Create a service account for the EBS CSI driver.
Attach the appropriate role and policy permissions to the service account.
This allows the storage class to provision and attach volumes to pods based on persistent volume claims (PVCs)
The command deploys an AWS CloudFormation stack that creates an IAM role and attaches the IAM policy to it.
eksctl create iamserviceaccount \ --name ebs-csi-controller-sa \ --namespace kube-system \ --cluster <YOUR-CLUSTER-NAME> \ --role-name AmazonEKS_EBS_CSI_DriverRole \ --role-only \ --attach-policy-arn arn:aws:iam::aws:policy/service-role/AmazonEBSCSIDriverPolicy \ --approve
Run the following command.
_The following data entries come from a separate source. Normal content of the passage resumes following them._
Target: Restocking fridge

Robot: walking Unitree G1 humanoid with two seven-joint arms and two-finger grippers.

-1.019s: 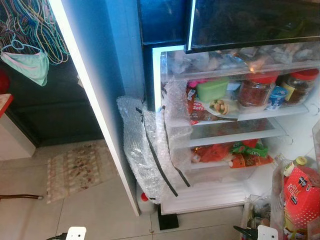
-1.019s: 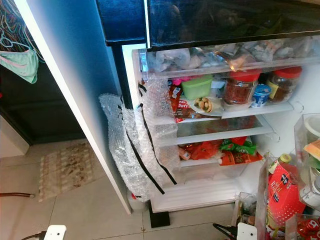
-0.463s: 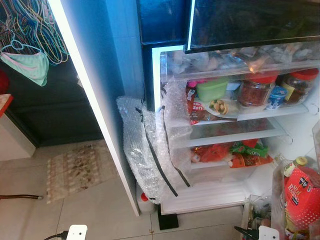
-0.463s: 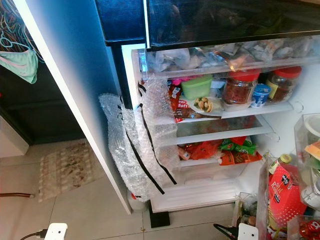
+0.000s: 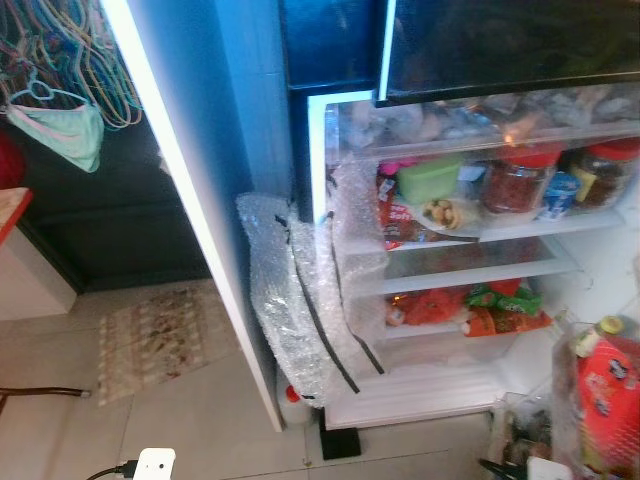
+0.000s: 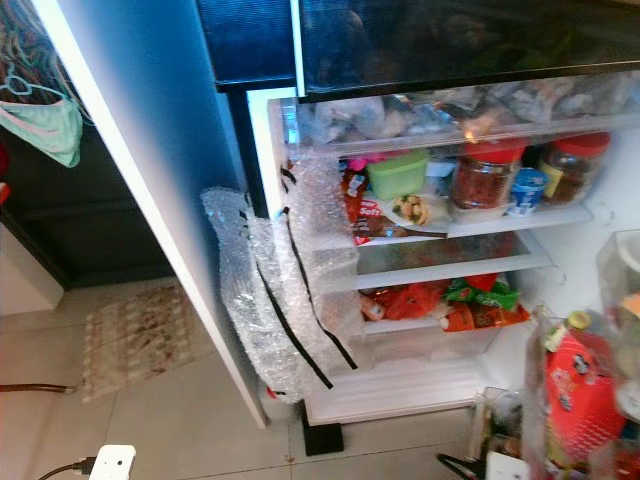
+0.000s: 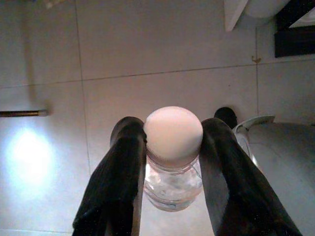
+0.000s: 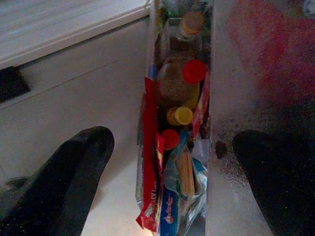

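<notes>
Left wrist: bottle (image 7: 173, 157) between fingers (image 7: 118, 182).

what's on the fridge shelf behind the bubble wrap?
On the shelf beside the bubble wrap: a green tub, a plate of food, red-lidded jars and a small blue pot. A red packet is partly covered; anything further left is hidden.

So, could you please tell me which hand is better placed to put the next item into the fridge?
Left, probably: the left hand is already shut on a white-capped bottle over the floor, while the right hand hangs open and holds nothing.
</notes>
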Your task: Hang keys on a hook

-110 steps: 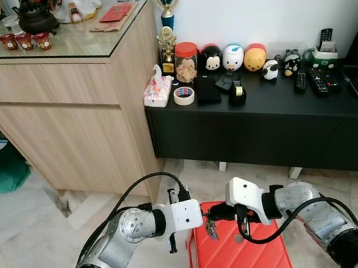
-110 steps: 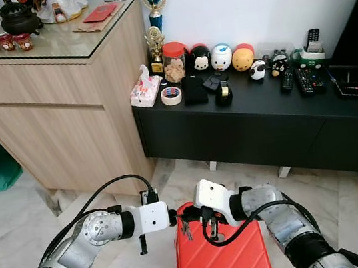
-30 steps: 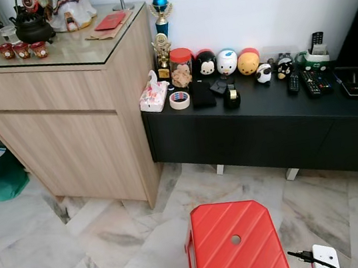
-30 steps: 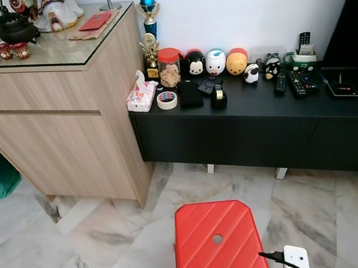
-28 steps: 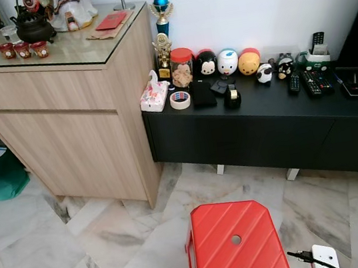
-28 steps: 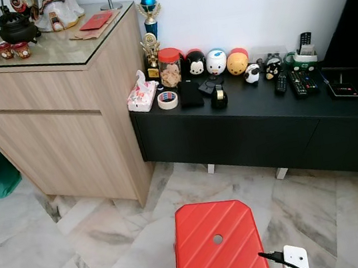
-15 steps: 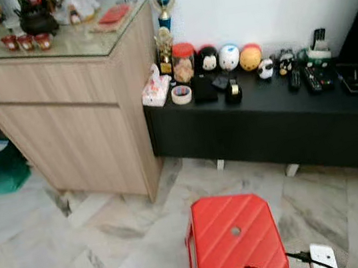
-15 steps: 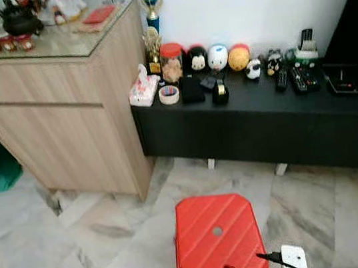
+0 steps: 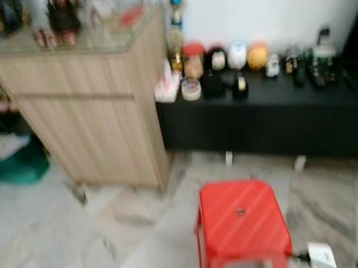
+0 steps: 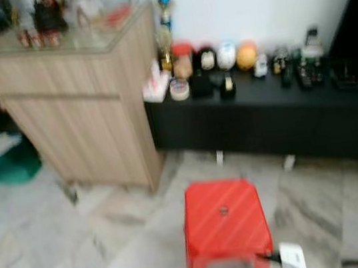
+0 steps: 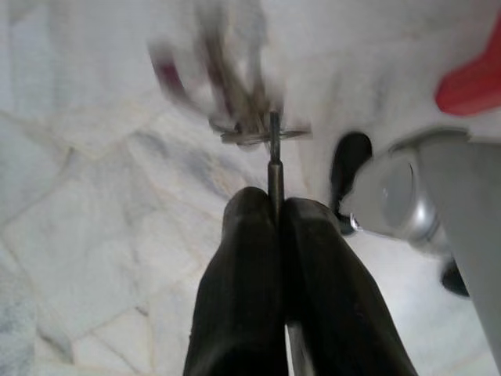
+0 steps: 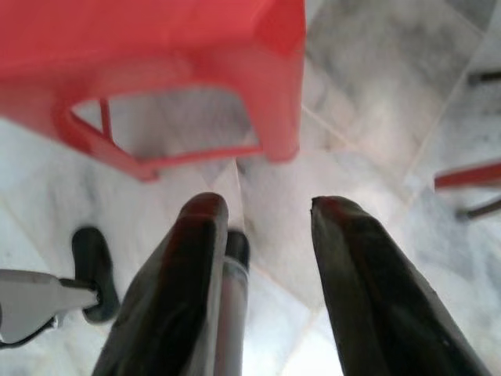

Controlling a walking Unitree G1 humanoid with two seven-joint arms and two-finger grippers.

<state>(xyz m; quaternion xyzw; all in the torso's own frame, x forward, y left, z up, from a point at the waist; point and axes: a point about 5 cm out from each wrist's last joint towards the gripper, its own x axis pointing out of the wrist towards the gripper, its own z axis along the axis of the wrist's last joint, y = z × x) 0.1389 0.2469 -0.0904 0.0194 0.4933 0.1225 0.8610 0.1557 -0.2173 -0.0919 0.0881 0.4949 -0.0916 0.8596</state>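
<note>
Standing against the white wall, the wooden cabinet (image 9: 86, 100) with a glass top is the largest thing in the blurred head views, and the low black console (image 9: 277, 116) with many small ornaments and remote controls stands just beside it. On the marble floor (image 9: 40, 242) in front of them stands the red stool (image 9: 242, 229).

The left gripper (image 11: 270, 235) hangs low over the floor. Its two black fingers are pressed together on a thin metal piece of the keys (image 11: 250, 125), and the rest of the bunch is beyond the fingertips, blurred as if it swings. The right gripper (image 12: 266, 207) is also low, near a leg of the stool, with its fingers spread apart and nothing between them.

No hook can be made out in these pictures, so I judge that the robot is at the stage of carrying the keys and looking for it. The hold is only on one thin piece at the very tips. If the bunch swings strongly while the robot walks, it could twist or slip out of the fingers and fall on the floor. The stool is also close, and a leg or arm could knock it.
</note>
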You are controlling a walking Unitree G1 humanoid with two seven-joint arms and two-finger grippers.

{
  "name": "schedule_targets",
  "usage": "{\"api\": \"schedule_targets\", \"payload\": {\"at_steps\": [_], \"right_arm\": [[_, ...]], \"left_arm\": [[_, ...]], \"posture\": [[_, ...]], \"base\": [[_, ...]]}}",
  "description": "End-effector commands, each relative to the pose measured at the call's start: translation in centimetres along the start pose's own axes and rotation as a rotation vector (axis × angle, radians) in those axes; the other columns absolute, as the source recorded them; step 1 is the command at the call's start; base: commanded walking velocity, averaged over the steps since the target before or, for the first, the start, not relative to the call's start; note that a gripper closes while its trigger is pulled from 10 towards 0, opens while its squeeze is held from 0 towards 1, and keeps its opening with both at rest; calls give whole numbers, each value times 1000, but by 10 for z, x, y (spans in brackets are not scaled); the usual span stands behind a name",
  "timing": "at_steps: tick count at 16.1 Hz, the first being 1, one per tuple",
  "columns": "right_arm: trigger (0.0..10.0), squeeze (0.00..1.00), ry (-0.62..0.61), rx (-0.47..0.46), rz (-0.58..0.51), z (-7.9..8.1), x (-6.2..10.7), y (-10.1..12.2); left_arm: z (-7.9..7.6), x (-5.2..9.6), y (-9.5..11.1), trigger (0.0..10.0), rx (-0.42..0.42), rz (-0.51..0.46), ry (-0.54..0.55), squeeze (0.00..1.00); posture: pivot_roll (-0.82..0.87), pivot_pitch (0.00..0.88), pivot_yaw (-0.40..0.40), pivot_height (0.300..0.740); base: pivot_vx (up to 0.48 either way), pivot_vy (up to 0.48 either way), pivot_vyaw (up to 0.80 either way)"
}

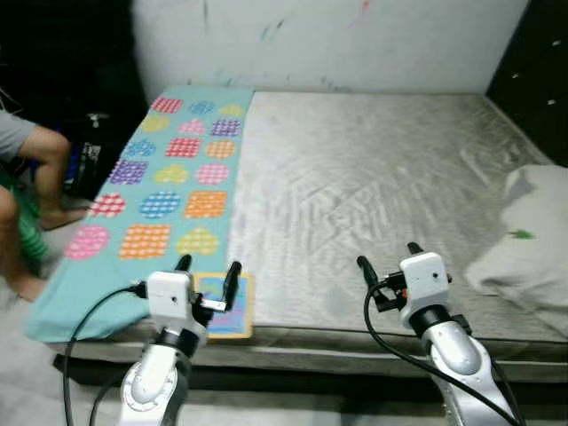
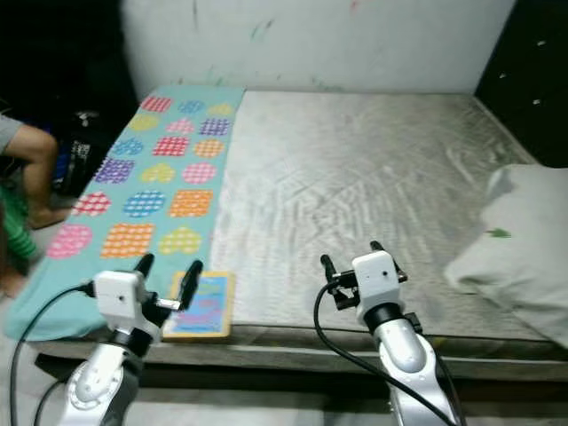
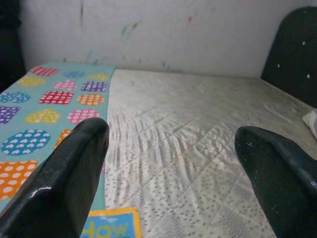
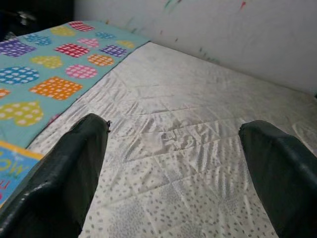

Replace with the name of your cluster, with your account ID.
eksctl create addon --name aws-ebs-csi-driver --cluster <YOUR-CLUSTER-NAME> --service-account-role-arn arn:aws:iam::<AWS-ACCOUNT-ID>:role/AmazonEKS_EBS_CSI_DriverRole --force
Deploy the Application
Use Helm charts to deploy all microservices.
Create an ingress resource for the web service to expose it externally.
The ALB controller implements the ingress rules and manages the desired state of the cluster.
Make sure to apply ingress resource created for web service,
cd EKS/helm/ingress.yaml kubectl apply -f ingress.yaml
Use the following commands to deploy Helm charts
$ kubectl create ns robot-shop $ helm install robot-shop --namespace robot-shop .
Once all the services are up and running, then using the Loadbalancer DNS name try to access the application.
In real time, each microservice typically has its own dedicated repository and individual workflows or pipelines. These repositories are integrated with CI/CD systems to ensure that any changes made in Git automatically trigger the pipeline, enabling seamless deployment to the EKS cluster.